Potluck

How to Run a Golf Outing Fundraiser: A Checklist for Small Nonprofits

From the Potluck guides library

One week before an outing, a club had 18 foursomes registered — 72 golfers, a full shotgun start, 18 groups going out simultaneously. Day-of, four teams didn't show, and one team arrived with only three people. That left 57 golfers for an event built around 72. The shotgun start had to be restructured on the fly, groups were combined, and three sponsor holes sat empty for the first hour because nobody had been assigned to staff them. The problem wasn't a planning failure. It was a payment policy failure. All 18 teams had signed up but not paid. Paid teams almost never no-show. Free registrations are just expressions of intent.

The fix is simple: require payment in full at registration, no exceptions. Everything else in this checklist assumes you've made that decision.


8–12 Weeks Out: Book the Course and Lock In the Basics

This window closes faster than people expect. Courses that host fundraiser outings book their weekend dates in spring and summer early — sometimes by January for April and May dates.

  • Book the course with a contract. Get in writing what's included: cart rental, range balls, on-course beverages, a meal or reception, and what happens if it rains.

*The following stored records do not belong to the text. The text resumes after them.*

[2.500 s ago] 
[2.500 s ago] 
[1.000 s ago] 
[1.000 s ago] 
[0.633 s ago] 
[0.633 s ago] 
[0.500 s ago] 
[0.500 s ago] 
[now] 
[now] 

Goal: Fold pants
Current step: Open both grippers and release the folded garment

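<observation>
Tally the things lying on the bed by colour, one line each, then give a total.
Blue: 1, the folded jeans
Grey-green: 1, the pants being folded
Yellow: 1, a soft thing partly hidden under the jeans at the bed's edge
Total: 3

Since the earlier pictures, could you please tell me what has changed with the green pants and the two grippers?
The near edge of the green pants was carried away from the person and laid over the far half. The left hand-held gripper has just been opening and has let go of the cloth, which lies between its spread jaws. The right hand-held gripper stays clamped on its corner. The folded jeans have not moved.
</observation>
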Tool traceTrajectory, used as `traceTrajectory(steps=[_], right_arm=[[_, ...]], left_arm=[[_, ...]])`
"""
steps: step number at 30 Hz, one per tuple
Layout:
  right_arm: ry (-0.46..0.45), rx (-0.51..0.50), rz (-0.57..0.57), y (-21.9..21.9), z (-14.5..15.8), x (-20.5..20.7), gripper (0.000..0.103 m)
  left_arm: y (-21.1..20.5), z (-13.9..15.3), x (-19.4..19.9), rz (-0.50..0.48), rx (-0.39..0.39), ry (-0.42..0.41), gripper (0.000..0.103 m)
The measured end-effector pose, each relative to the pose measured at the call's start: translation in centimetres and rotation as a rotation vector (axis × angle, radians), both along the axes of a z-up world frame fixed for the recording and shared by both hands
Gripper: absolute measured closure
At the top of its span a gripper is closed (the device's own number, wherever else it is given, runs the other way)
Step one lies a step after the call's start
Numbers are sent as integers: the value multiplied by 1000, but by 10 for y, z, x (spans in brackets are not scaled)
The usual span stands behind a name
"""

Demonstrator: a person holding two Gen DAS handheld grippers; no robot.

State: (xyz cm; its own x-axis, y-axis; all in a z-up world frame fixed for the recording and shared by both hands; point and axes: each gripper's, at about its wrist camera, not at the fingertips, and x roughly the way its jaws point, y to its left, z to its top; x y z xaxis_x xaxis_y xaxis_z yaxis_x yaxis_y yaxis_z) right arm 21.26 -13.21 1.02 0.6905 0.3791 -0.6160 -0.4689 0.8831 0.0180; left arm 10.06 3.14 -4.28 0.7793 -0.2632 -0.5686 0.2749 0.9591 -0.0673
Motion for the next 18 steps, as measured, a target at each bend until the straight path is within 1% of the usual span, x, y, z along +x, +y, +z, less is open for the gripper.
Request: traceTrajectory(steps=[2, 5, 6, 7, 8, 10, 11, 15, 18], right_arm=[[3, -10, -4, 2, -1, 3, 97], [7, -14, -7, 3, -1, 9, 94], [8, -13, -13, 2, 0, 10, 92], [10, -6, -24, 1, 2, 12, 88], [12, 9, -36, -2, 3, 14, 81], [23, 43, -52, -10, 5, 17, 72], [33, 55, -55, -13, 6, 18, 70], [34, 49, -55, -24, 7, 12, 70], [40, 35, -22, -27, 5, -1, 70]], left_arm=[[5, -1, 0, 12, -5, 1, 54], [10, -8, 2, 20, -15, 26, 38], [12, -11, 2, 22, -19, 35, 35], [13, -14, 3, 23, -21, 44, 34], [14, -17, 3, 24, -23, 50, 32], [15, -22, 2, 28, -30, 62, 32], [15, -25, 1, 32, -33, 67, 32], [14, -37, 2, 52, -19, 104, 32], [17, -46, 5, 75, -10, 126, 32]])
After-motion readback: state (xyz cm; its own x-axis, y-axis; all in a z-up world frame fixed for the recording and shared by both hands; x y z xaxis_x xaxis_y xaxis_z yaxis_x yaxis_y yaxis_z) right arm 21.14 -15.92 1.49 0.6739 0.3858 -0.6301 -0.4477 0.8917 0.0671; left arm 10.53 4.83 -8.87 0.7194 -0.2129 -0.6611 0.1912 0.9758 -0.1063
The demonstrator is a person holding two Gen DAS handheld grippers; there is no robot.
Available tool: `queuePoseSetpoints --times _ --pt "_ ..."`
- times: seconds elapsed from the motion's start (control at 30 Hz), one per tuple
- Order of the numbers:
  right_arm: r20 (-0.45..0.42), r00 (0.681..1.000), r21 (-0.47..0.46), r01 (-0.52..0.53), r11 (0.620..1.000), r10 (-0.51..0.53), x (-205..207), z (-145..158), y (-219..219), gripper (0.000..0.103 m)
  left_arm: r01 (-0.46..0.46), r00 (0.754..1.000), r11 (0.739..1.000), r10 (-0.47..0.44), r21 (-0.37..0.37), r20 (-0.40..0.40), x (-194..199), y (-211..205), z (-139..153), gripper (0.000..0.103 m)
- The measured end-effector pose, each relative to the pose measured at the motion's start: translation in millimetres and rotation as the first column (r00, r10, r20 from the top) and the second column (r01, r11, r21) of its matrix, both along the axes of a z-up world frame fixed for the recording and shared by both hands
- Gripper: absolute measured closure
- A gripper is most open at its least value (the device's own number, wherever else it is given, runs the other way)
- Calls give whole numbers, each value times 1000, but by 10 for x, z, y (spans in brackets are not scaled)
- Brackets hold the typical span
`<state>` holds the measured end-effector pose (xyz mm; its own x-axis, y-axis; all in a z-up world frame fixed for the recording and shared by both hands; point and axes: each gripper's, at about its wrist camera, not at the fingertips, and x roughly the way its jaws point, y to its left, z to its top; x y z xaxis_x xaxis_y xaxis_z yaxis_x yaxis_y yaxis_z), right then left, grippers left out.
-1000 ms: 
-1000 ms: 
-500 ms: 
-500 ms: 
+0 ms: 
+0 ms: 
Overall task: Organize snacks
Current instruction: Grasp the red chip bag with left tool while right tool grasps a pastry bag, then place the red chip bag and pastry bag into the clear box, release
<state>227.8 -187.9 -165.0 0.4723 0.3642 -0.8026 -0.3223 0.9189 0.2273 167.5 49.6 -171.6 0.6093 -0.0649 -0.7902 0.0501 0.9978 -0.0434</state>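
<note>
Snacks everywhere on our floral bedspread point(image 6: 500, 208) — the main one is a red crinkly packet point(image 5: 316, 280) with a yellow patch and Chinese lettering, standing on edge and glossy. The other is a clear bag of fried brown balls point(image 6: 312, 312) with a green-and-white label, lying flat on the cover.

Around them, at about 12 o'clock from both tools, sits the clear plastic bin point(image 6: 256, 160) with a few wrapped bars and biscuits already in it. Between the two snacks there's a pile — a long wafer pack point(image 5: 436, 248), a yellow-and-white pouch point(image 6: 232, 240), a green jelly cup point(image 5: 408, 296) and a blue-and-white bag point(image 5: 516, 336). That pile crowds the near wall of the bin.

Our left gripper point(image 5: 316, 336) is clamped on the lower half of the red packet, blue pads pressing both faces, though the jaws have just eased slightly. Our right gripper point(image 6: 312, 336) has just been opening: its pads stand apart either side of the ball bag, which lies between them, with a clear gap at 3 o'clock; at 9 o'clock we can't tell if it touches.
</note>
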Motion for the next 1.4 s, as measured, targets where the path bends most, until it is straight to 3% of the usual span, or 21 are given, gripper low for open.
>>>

A verbal agreement with the pro shop manager is not a contract.
  • Clarify the payment structure. Most courses require a deposit at booking and the balance due a week before the event. Confirm the minimum guarantee — that's the number of golfers you're paying for regardless of actual attendance.
  • Choose your format. For a charity outing with casual golfers, scramble is the right choice almost every time. Every player on a team hits, the team plays from the best shot, and the pace stays manageable even for people who haven't touched a club since last year's outing.
  • Set your per-golfer price. A typical local charity outing runs $75–$150 per golfer, including cart and a post-round meal. Know your course costs per golfer before you set the price — you should be netting at least $25–$50 per golfer on registration alone, with sponsorships on top.
  • Set your team registration deadline and payment policy. Full payment at registration, no refunds. Communicate this clearly on every registration form and in every confirmation email. It is not harsh — it is how you avoid scrambling on a Tuesday morning with 57 golfers and an 18-hole shotgun start designed for 72.

8–10 Weeks Out: Sponsorships

Sponsorships can match or exceed registration revenue if you work them. Most clubs leave this money on the table by waiting too long to ask or by asking too casually.

Local businesses get a lot of golf outing sponsorship requests. Early outreach gets the best placement and the larger commitments.

  • Hole sponsors: A business pays $150–$500 to have their sign at a specific hole. Many will also send a representative to stand at the hole with branded merchandise, water, or snacks. This is low effort for them and a concrete deliverable you can describe in the ask.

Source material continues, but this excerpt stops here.